The institute, which attracted students ages 12 to 35 from all over the continental USA, “is for anyone who really wants to learn,” Hauer says. “We focus on training the person, to reflect and question, and analyze.” In such a concentrated setting with lots of performance opportunities, “you can do a year’s worth of work in four weeks,” he says.

It’s a lot of work for him, too. After the last MSO concert of the season in early July, “the next day I worked from 8 a.m. to 1 a.m.,” getting students checked in and auditioned. In a professional orchestra, he says, “you contribute by fitting in and matching. At Fulton, I contribute by having an opinion and sharing who I am as a player and a mentor.”

The mantra to fit in, familiar to almost any string player, goes double when a musician is playing with a different orchestra. MSO second violinist John Bian often spends his vacation weeks substituting with the orchestras of Detroit, St. Louis, and Minnesota – and in early July, he got a last-minute call asking if he could join the Pittsburgh Symphony on their upcoming tour of Europe.

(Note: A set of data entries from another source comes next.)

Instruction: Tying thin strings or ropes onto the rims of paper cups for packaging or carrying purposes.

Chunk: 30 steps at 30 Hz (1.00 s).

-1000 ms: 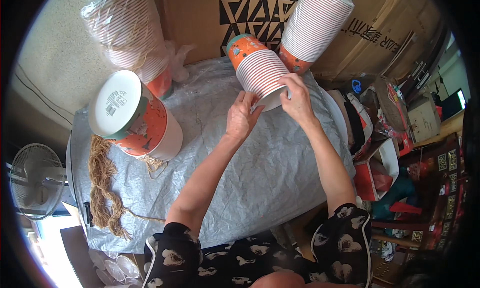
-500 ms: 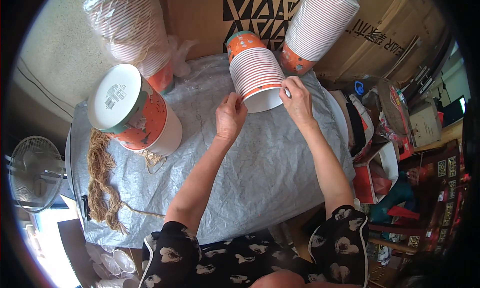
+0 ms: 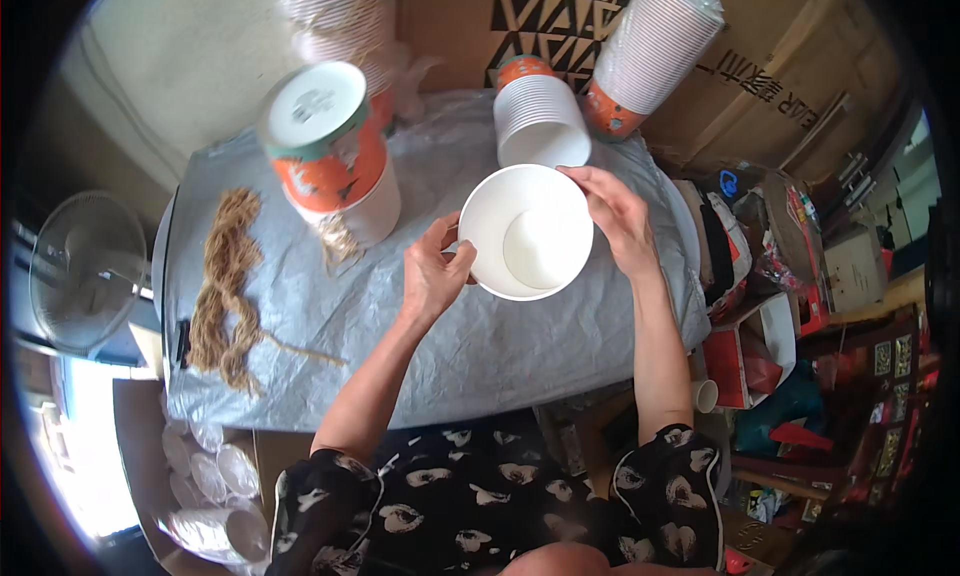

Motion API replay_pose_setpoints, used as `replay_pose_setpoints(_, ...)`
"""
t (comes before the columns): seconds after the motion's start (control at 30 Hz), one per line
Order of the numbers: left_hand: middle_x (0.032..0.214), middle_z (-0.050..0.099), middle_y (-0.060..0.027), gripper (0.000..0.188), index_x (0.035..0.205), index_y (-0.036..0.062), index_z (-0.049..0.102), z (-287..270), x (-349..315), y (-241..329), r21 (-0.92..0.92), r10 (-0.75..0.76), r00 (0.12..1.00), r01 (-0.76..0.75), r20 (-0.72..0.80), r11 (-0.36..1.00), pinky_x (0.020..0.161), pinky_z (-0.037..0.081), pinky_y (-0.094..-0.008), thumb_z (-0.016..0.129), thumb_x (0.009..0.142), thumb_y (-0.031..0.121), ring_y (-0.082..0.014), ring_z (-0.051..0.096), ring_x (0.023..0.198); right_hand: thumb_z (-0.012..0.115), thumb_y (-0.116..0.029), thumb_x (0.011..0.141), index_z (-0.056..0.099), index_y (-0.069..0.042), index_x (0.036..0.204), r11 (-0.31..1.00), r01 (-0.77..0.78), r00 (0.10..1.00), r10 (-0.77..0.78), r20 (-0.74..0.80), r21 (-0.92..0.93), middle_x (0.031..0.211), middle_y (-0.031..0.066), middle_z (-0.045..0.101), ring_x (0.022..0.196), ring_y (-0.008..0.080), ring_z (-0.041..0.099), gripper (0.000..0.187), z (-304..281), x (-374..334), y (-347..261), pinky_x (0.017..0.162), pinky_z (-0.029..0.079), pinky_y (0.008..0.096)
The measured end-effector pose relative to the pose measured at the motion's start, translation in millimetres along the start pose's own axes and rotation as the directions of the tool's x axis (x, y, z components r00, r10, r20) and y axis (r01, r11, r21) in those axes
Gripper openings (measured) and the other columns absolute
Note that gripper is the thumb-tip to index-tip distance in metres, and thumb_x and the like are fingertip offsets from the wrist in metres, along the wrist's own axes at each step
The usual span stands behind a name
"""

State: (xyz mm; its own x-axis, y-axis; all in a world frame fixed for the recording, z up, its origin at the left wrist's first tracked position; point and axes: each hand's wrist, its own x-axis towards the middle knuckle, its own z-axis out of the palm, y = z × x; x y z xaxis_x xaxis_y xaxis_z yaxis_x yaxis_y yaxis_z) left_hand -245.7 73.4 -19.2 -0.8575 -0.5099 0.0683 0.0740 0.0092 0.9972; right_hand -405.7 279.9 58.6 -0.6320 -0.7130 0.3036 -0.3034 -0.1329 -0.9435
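Observation:
Between my two hands is a single paper bucket (image 3: 540,241), its white inside and round rim facing me. My left hand (image 3: 435,276) grips its left side, thumb at the rim. On the right, my right hand (image 3: 620,221) holds the upper right edge with bent fingers. The bucket's outer wall is hidden. Just beyond lies a nested stack of paper buckets (image 3: 543,106), open end toward me and an orange patterned base at the far end. To the left, an orange, green and white bucket (image 3: 345,181) stands upside down over a white one, with pale strands poking out below.
Plastic-wrapped bucket stacks stand at the back left (image 3: 340,21) and back right (image 3: 655,51). Tan twine (image 3: 225,286) lies on the grey sheet (image 3: 430,366) covering the table. Left is a fan (image 3: 85,271); below it, a carton holds clear tubs (image 3: 225,476). A red-white box (image 3: 745,356) sits right.
One bucket has come off the open end of the lying stack, toward me, and its mouth now faces up at me. Both hands moved nearer with it. The view has shifted.

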Motion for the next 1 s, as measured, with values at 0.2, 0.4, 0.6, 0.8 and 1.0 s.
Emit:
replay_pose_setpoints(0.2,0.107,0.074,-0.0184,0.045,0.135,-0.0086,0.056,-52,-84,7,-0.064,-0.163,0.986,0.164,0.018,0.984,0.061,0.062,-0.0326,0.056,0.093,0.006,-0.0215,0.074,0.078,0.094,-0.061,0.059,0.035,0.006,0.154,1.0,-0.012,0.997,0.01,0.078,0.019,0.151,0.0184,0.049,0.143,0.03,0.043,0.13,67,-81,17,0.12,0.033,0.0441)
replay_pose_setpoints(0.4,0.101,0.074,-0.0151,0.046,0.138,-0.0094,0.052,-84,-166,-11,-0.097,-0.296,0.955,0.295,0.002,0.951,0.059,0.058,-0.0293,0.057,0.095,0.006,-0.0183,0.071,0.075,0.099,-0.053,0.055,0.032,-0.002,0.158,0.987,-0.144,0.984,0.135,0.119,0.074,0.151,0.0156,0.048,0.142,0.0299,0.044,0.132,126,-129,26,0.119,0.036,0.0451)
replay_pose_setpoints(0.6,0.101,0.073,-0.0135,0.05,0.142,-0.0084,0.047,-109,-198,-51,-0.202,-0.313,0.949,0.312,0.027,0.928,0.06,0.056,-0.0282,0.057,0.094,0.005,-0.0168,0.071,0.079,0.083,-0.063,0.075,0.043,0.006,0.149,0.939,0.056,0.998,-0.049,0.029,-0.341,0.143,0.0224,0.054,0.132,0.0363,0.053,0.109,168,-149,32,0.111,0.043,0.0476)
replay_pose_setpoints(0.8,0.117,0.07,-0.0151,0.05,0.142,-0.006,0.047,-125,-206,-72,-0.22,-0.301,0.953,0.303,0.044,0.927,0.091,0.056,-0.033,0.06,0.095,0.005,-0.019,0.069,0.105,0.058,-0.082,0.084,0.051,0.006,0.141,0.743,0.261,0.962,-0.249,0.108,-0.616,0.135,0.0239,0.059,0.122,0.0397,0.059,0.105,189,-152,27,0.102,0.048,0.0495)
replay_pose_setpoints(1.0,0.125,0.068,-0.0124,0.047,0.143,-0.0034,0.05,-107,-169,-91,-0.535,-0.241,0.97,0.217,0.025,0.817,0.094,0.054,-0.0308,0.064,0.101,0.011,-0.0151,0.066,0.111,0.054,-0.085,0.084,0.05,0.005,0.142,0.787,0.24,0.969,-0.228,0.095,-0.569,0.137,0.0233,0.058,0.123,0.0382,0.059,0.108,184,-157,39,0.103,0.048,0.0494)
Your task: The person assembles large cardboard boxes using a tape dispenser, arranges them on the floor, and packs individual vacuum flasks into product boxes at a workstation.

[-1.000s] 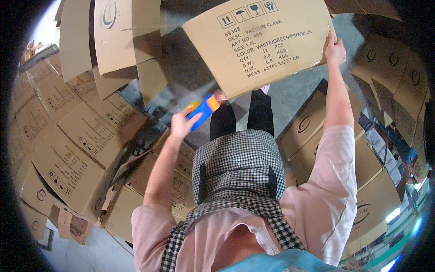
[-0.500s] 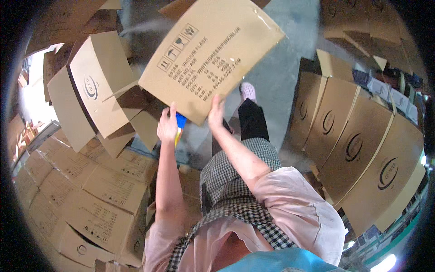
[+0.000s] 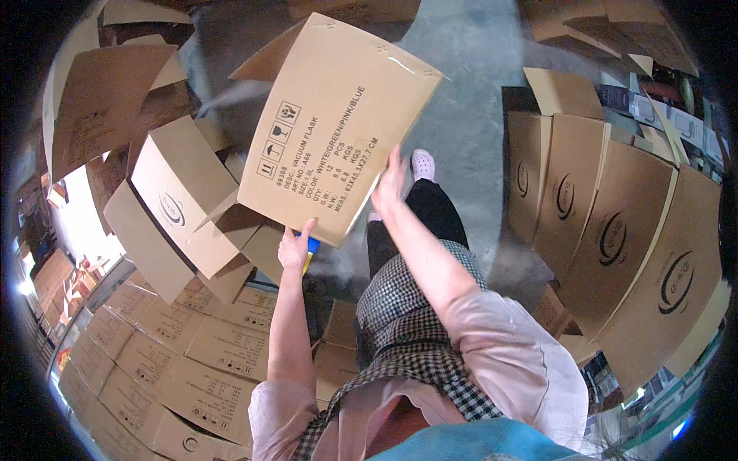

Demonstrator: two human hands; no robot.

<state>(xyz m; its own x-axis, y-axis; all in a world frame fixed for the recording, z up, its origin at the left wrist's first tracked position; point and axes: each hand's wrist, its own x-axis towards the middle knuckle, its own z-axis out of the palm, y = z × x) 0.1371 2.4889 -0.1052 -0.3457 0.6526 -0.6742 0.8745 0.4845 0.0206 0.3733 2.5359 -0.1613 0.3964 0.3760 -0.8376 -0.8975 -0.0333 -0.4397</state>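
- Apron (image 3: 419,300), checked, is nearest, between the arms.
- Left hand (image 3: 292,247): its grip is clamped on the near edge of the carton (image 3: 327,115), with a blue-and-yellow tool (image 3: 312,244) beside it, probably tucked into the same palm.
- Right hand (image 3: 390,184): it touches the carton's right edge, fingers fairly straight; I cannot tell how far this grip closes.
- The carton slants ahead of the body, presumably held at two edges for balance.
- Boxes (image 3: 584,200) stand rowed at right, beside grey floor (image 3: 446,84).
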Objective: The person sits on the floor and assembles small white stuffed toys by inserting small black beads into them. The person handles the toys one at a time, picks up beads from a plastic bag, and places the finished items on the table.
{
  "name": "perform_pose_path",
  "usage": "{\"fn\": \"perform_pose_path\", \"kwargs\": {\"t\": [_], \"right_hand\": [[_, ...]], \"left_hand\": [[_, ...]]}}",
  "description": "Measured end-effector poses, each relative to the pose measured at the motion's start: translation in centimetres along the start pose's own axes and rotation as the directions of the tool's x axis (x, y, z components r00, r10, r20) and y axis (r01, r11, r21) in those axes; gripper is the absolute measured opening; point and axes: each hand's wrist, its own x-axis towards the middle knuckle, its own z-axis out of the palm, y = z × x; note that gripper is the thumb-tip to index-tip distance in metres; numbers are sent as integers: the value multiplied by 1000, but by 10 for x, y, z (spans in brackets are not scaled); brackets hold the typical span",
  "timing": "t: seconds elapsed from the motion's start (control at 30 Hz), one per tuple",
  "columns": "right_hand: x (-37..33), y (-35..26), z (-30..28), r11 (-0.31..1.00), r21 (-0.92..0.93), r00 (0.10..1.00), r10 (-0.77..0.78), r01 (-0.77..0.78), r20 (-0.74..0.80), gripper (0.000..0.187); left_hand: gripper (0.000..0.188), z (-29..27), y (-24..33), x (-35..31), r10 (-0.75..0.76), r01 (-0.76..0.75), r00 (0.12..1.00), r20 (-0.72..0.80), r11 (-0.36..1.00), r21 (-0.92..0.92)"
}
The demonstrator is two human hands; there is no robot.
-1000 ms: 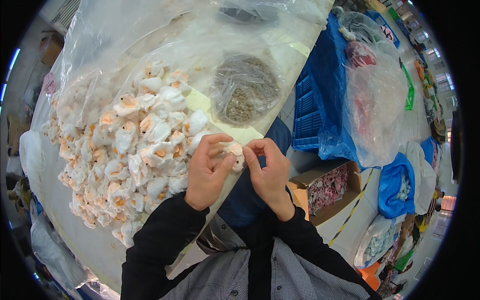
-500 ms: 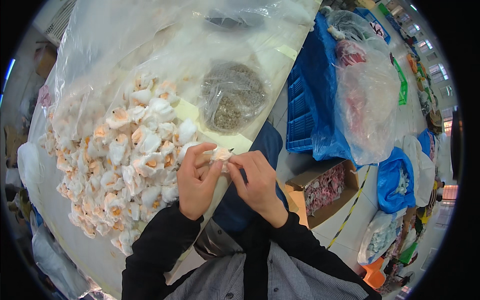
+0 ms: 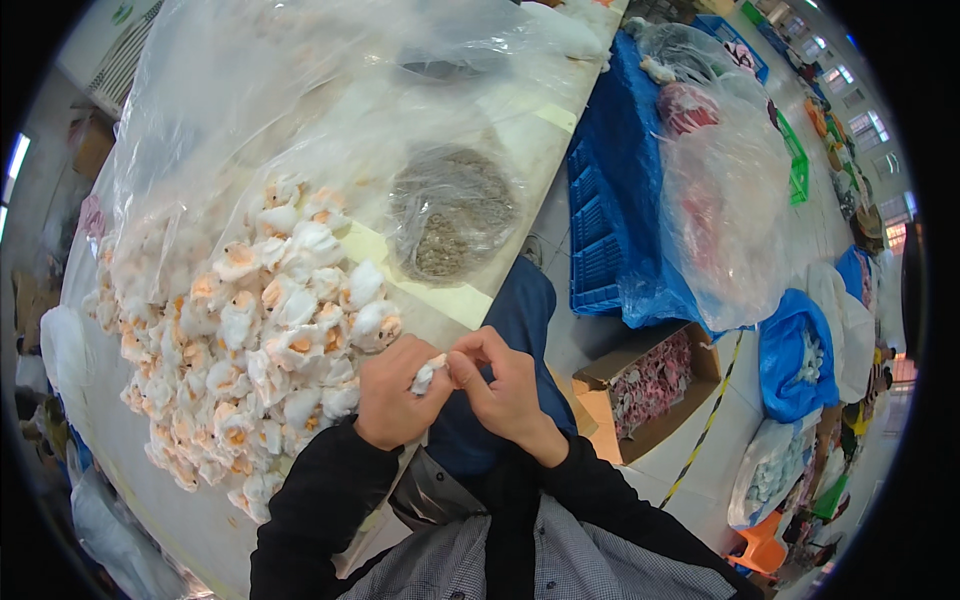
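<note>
In the head view, we find the left hand [image 3: 400,391] closed on a small white stuffed piece [image 3: 427,378], held near the edge of the table [image 3: 120,440]. The right hand [image 3: 508,392] has thumb and forefinger at the piece's end; we cannot tell whether they pinch it. We note a pile of peach-and-white pieces [image 3: 250,345] to the left, and a clear bag of grey-brown granules [image 3: 450,215] beyond.

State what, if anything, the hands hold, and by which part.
A small pale fluffy piece. The left hand grips its left part, largely hidden; the right hand is at its right end, though a pinch there cannot be confirmed.
</note>
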Motion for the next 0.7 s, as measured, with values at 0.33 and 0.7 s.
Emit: {"fn": "perform_pose_path", "kwargs": {"t": [0.33, 0.7], "right_hand": [[6, 20, -10, 969, -161, 980, -198, 190, -34, 14], [7, 73, -6, 971, -137, 924, -230, 197, -306, 25]], "left_hand": [[13, 3, -19, -5, 32, -36, 999, 42, 996, 81], [34, 7, -18, -11, -174, 176, 984, -27, 977, 120]]}}
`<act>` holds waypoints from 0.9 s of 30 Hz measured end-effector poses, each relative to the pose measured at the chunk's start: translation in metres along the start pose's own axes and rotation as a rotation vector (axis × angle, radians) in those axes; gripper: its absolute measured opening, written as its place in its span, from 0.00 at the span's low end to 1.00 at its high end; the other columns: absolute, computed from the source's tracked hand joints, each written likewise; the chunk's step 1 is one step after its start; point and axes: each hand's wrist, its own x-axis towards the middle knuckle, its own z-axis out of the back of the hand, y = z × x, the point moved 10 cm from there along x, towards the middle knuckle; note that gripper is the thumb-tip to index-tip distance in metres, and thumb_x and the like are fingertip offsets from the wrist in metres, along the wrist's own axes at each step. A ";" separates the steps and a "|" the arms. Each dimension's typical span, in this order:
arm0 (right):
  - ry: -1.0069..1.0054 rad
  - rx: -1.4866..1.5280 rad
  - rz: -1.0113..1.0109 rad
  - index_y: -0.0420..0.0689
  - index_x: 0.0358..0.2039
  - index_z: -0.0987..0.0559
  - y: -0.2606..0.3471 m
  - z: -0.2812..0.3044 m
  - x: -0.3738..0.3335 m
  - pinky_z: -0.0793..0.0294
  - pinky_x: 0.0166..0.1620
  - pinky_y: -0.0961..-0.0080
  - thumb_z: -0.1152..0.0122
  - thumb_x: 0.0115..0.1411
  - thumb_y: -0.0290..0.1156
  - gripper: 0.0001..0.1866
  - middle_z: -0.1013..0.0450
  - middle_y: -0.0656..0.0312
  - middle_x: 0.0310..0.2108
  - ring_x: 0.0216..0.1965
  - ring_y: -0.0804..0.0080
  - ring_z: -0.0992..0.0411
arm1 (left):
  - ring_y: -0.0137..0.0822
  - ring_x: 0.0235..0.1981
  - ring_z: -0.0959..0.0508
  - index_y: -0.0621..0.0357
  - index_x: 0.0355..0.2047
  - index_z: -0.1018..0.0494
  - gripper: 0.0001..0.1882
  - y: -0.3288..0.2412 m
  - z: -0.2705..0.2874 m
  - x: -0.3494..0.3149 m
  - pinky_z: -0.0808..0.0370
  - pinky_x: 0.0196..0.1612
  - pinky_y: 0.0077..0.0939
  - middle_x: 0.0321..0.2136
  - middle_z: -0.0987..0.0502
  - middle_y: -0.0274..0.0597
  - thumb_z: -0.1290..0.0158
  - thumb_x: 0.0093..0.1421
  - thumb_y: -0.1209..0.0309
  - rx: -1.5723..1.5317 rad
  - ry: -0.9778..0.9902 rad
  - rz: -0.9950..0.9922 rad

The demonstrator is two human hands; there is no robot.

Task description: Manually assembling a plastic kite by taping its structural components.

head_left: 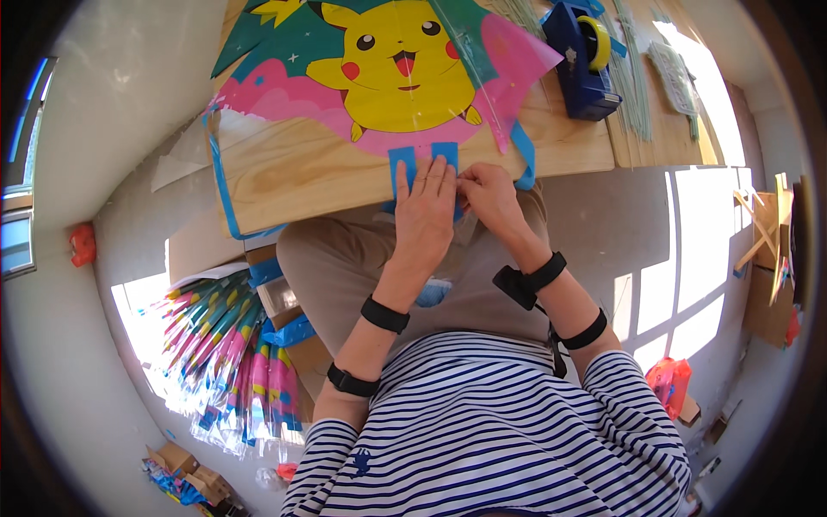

Bian said yes and has spent the subsequent weeks (after returning from his honeymoon) practicing seven pieces for the three-week, 11-concert tour. The experience will not be totally new to him, since he toured China and Japan with the Detroit Symphony in 2017, one year before he won the MSO job. “I remember being shocked how grueling it was, the constant travel and logistics,” he says. This time around, he will be more prepared.

Playing with other major ensembles, he knows that “every orchestra has their own artistic and acoustic habits. I really try to fit in and take cues from the people around me. It’s pretty nerve-wracking, but you get a feel for it in the first 10 or 20 minutes.”

The Pittsburgh Symphony will return home on Sept. 5, giving Bian a little time to catch his breath before the MSO season begins. “We’ll be jumping right in with the Strauss Alpine Symphony,” he says. “I’ve been looking forward to that all summer.”